They would hold 100 % of par value stock plus 100% non par value stock until some future success.
The 5 would sign IOUs for the bank but not puut in any cash.
Tzaims wouldn't sign IOUs but this was left as a gentleman's agreement with out it being signed by them.
They took over the woolen mill lease but wouldn't keep the Bradford Mill for silk printing.
There wasn't any print space in the woolen mill at that time. Tzaims would turn over his $40,000.00 accounts receivable to them.
●
Everything Tzaims earned outside the company was the property of the investors.
This crippled anything Tzaims could to to earn more than his weekly salary. for his personal use.
They then left and would be in touch in another two weeks for Tzaims to agree.
●
After they left and Tzaims and Franklin stared at one another
blankly in shock.
●
No way was this going to work with out a budget and investment in cash.
●
Finally Franklin said. If you agree to this then you will have to jump in with all four feet and hope it works.
Tzaims had to make it work and knew he could. What else could he do?

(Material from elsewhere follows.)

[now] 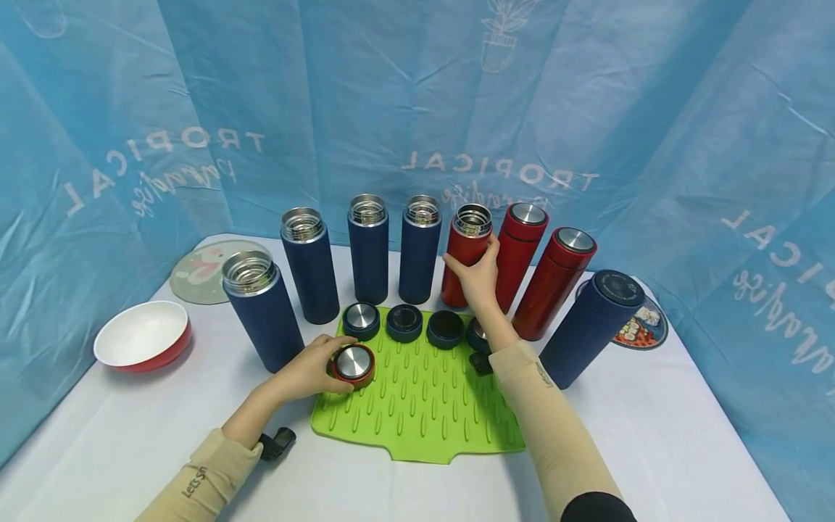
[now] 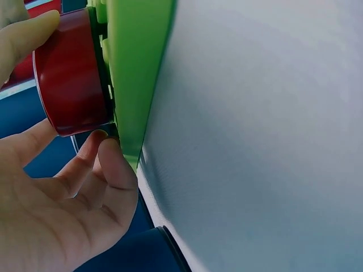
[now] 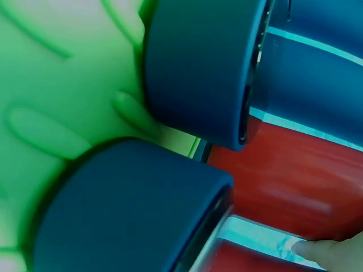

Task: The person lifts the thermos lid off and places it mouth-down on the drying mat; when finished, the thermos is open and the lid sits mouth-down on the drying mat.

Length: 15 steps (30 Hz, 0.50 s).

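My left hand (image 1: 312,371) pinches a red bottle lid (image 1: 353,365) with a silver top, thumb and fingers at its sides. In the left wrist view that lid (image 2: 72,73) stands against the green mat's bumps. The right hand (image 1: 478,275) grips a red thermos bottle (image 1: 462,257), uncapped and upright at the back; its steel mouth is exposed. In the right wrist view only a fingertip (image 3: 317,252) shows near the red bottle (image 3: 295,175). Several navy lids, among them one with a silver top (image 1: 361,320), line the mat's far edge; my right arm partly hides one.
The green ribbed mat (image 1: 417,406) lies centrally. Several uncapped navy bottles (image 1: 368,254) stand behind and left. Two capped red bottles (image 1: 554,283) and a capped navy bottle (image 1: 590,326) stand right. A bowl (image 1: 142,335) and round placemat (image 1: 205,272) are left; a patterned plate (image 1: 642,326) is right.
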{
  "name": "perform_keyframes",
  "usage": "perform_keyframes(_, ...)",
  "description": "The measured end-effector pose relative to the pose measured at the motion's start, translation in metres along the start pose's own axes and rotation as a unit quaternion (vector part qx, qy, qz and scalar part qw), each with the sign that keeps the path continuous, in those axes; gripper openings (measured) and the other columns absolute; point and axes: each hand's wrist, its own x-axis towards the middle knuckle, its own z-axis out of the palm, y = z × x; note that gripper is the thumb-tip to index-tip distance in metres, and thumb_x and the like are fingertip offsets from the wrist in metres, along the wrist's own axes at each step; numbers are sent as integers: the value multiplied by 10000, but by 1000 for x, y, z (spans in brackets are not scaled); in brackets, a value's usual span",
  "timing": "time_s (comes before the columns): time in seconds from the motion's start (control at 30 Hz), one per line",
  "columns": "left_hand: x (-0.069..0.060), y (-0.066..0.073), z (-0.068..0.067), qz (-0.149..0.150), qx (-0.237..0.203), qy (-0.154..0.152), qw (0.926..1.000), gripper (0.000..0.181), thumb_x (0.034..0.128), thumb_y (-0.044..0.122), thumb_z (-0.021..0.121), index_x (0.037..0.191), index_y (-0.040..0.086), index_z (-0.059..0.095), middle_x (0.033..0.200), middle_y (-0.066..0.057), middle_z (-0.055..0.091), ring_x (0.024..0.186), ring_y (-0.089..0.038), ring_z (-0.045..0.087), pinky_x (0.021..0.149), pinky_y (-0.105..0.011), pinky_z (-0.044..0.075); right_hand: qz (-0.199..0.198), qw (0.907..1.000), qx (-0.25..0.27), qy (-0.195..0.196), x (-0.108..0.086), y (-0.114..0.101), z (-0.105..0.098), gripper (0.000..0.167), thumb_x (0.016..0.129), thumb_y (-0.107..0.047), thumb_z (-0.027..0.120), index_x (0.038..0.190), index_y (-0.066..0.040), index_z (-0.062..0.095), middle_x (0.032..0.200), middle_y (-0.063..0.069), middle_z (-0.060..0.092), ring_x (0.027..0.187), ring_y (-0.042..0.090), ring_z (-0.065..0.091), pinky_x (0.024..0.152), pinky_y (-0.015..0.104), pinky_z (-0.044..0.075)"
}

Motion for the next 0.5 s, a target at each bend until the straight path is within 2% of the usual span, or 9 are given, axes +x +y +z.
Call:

It all depended on the 5 investors realizing what was involved in this high fashion ebterprise, but of course they knew nothing and in fact felt embarrassed investing since doing so effected their practical credibility to the Bennington Community, which gave them a disgrace investing in a high fashion lucury goods company, but of course their image was a fake stance they claimed they represented, and couldn't care less about the community, since they took the principles of political gain.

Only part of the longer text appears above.